**Your goal**: The full set of entries below needs to be written out exactly.
===== Task data =====
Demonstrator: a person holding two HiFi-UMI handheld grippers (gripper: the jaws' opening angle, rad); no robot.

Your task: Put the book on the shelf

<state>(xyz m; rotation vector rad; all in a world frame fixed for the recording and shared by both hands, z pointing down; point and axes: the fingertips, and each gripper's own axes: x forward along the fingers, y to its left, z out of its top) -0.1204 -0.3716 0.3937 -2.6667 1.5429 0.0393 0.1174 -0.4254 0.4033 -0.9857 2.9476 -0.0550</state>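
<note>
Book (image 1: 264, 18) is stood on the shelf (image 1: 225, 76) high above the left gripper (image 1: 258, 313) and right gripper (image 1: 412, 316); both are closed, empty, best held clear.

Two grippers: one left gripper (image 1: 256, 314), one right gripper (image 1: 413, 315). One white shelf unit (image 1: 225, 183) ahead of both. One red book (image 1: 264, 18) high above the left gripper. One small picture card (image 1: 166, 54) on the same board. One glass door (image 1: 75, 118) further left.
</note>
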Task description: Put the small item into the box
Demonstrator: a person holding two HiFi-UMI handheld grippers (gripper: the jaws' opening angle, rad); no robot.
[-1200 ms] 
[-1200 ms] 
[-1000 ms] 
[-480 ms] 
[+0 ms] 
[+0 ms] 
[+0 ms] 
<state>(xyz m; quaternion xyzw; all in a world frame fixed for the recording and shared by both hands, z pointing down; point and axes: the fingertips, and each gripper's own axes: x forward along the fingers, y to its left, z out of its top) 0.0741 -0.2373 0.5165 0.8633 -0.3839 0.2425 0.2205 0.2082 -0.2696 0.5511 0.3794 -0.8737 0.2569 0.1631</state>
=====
**Answer for this exercise**:
Demonstrator: a person holding two HiFi-UMI handheld grippers (gripper: the jaws' opening angle, rad); no robot.

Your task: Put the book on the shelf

<state>(xyz m; rotation vector rad; all in a world frame fixed for the recording and shared by both hands, z pointing down; point and axes: the fingertips, and each gripper's own axes: x forward along the fingers, y to its left, z out of its top) -0.1204 -0.3716 0.3937 -2.6667 1.5429 0.0393 0.1174 -0.4254 0.4033 -0.9857 2.9476 -0.0550</state>
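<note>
Book (image 1: 264, 18) is stood on the shelf (image 1: 225, 76) high above the left gripper (image 1: 258, 313) and right gripper (image 1: 412, 316); both are closed, empty, best held clear.

Two grippers: one left gripper (image 1: 256, 314), one right gripper (image 1: 413, 315). One white shelf unit (image 1: 225, 183) ahead of both. One red book (image 1: 264, 18) high above the left gripper. One small picture card (image 1: 166, 54) on the same board. One glass door (image 1: 75, 118) further left.
</note>
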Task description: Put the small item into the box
Demonstrator: a person holding two HiFi-UMI handheld grippers (gripper: the jaws' opening angle, rad); no robot.
[-1200 ms] 
[-1200 ms] 
[-1000 ms] 
[-480 ms] 
[+0 ms] 
[+0 ms] 
[+0 ms] 
<state>(xyz m; quaternion xyzw; all in a world frame fixed for the recording and shared by both hands, z pointing down; point and axes: the fingertips, and each gripper's own axes: x forward along the fingers, y to its left, z out of its top) 0.0741 -0.2373 0.5165 0.8633 -0.3839 0.2425 0.2205 0.2082 -0.2696 0.5511 0.3794 -0.8737 0.2569 0.1631</state>

There's nothing else to the answer.